8 August 2006 —A research paper to be published in the 18 August edition of the journalPhysical Review Letters reveals a new effect in the fundamental way that laser light interacts with atoms. "Unlike water, which speeds up as it passes through a small nozzle, photons of light have less momentum at the center of a focused laser beam," says Kurt Gibble, an associate professor of physics at Penn State University and the author of the research paper. Gibble's theoretical paper analyzes the speed of an atom after it absorbs a photon of light and reveals the surprising effect that a photon in a narrow laser beam delivers less momentum to an atom than does a photon in a wide beam of light.
Einstein proposed that a light wave is made of photons that carry discrete packets of energy. "When a photon hits an atom, the atom recoils with a speed that is determined by the photon's momentum, similar to two balls colliding on a billiard table," Gibble explains.

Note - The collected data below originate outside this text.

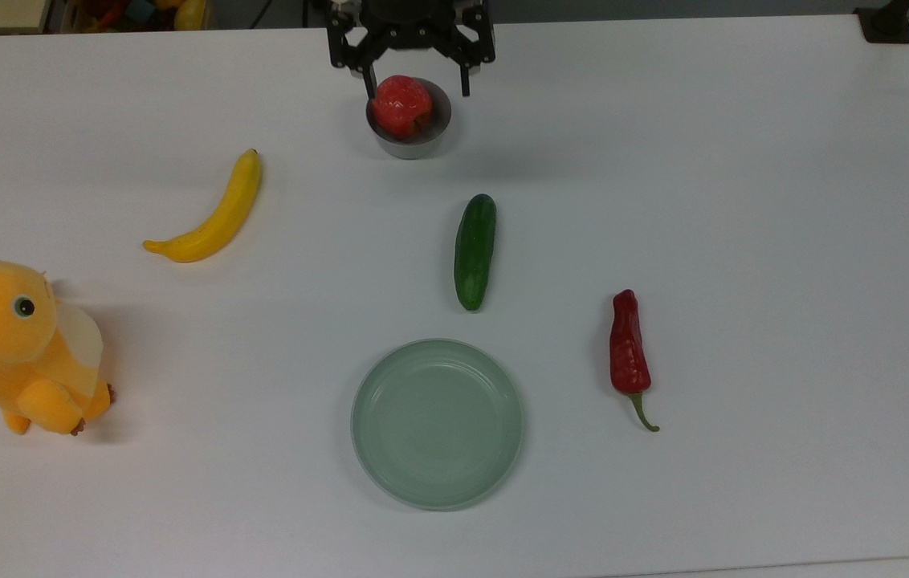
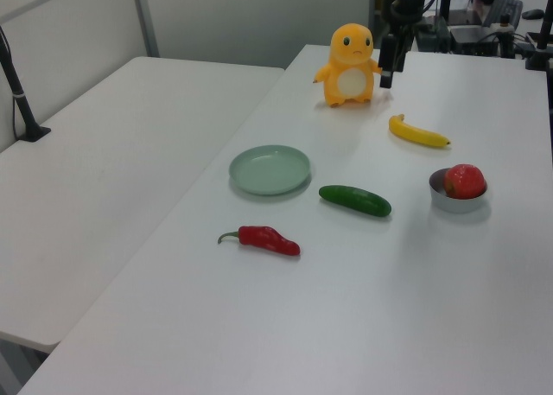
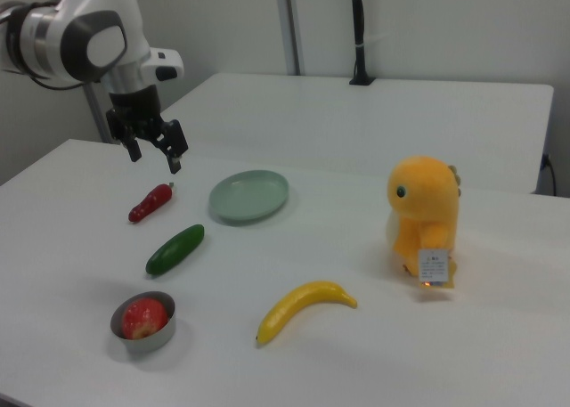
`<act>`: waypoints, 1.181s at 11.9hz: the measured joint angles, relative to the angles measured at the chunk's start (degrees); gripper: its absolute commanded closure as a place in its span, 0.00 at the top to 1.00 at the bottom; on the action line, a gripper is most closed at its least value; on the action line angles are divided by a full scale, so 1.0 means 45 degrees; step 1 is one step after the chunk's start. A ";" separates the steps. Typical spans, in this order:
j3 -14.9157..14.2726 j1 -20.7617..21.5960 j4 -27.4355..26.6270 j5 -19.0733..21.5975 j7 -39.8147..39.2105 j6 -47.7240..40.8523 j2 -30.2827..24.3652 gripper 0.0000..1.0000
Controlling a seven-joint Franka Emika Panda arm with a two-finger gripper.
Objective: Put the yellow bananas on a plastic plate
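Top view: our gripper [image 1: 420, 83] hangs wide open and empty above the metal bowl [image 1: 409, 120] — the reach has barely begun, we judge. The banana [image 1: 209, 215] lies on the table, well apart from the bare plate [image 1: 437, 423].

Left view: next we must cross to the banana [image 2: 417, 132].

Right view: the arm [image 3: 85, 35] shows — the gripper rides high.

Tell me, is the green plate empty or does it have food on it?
Empty. The plastic plate shows only its bare green inside, and the yellow banana lies on the white table, apart from it.
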 measured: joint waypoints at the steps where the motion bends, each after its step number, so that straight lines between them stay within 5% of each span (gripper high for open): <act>1: 0.0000 0.0000 -0.0183 0.0111 0.0000 0.0279 0.0078 1.00; 14: 0.0134 0.0840 -0.1470 0.0197 0.1462 0.3182 0.2691 1.00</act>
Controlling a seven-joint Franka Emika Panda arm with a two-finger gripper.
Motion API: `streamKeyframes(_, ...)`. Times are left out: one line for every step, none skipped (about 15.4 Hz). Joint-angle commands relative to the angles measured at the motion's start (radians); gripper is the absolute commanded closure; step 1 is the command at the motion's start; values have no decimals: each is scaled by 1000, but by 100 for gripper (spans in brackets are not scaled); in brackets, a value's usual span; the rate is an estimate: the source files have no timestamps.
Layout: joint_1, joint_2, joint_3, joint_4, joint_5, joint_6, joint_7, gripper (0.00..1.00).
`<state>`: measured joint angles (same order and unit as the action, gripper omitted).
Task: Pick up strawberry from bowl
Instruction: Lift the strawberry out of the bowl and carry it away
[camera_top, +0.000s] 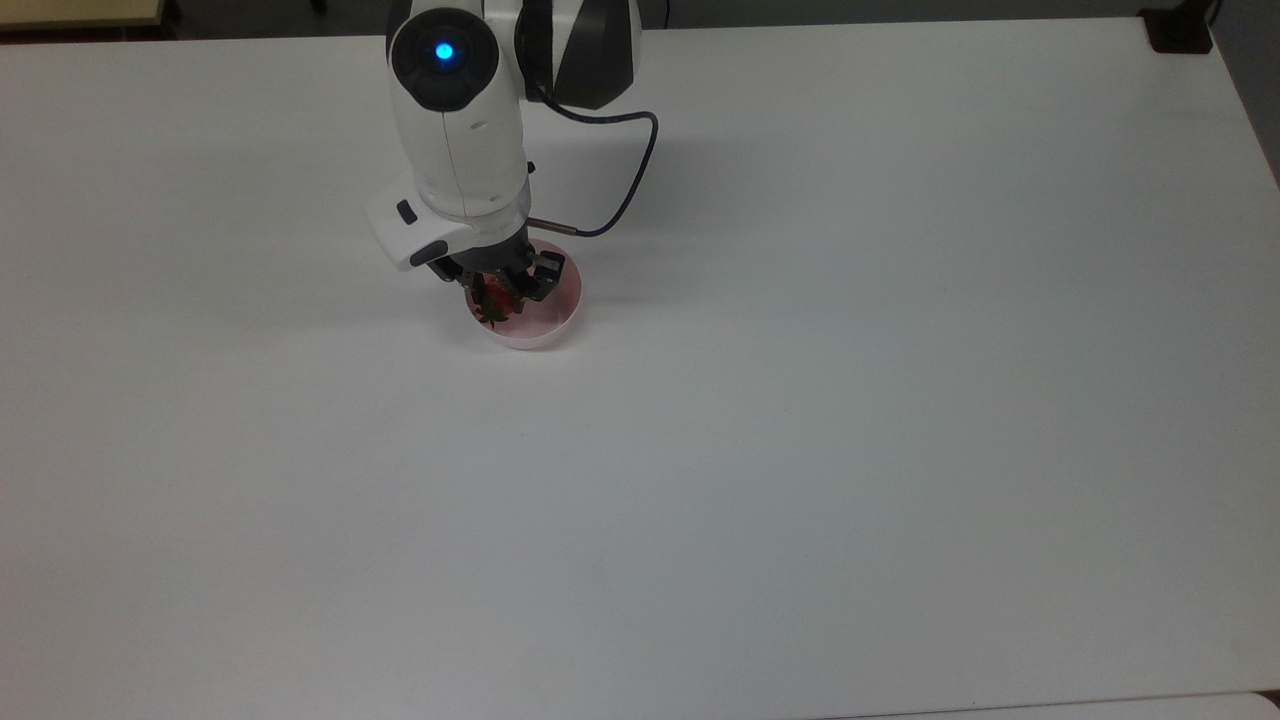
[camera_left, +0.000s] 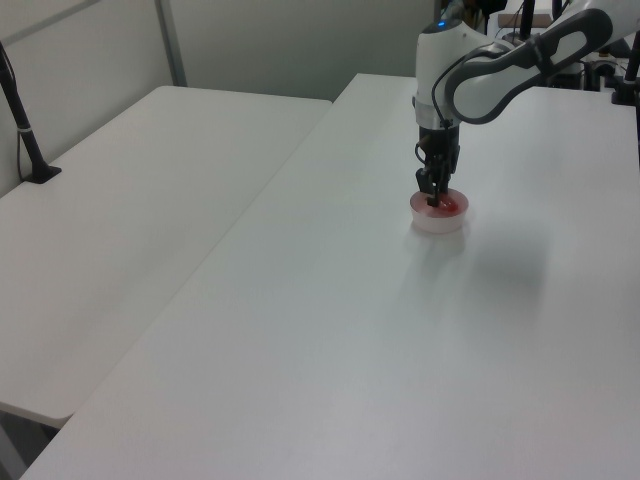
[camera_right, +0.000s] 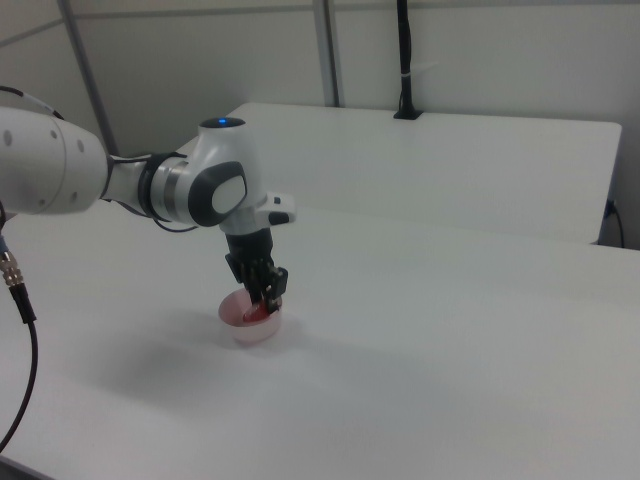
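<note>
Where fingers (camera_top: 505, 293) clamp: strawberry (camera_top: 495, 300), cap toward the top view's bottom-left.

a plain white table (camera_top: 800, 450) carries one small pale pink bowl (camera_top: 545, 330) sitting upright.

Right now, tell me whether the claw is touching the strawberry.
Touching. In the top view the claw reaches down inside the pink bowl, and the strawberry sits pinched between its two fingers with no gap.
</note>
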<state>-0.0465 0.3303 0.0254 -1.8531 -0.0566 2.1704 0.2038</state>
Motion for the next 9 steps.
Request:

Physicists often think of a focused laser beam as the intense intersection of two or more infinitely wide light waves, and Gibble's discovery provides an important new understanding of what happens to an atom that is pummeled by photons coming from the different directions of these multiple intersecting light waves. "You might think that an atom would absorb a photon randomly from only one of the beams, but this paper shows that the atom feels the effect of the photons from all of the beams simultaneously and, surprisingly, that it recoils with a speed that is less than it would get from the momentum of any one of the infinitely wide photons."
Gibble's discovery has implications for the accuracy of atomic clocks, which are based on microwaves. "For a laser beam that is 1 centimeter in diameter, the sideways components of the photons act as microwave photons, which have a smaller energy and momentum than visible photons," Gibble explains. The world's most accurate atomic clocks use microwaves. "These microwaves produce sideways forces on the atoms in exactly the same way as a narrow laser beam," Gibble says. "With the traditional approach of treating the microwaves as being infinitely wide, you expect an error in the clock that is comparable to the current accuracy of the best atomic clocks, so this effect needed to be better understood." Gibble's new work demonstrates that the recoil from the microwave photons produces a smaller frequency shift than previously thought, meaning that the clocks actually can be more accurate. Gibble's research also reveals an important correction for the next generation of more precise tests of fundamental physics. Some of these tests use atom interferometers to measure precisely the recoil speed of an atom, which is used to determine the fine-structure constant--a fundamental description of how matter and electromagnetic energy interact. "The important thing is that we now understand much better some of the physics that is behind atomic clocks and atom interferometers," Gibble comments.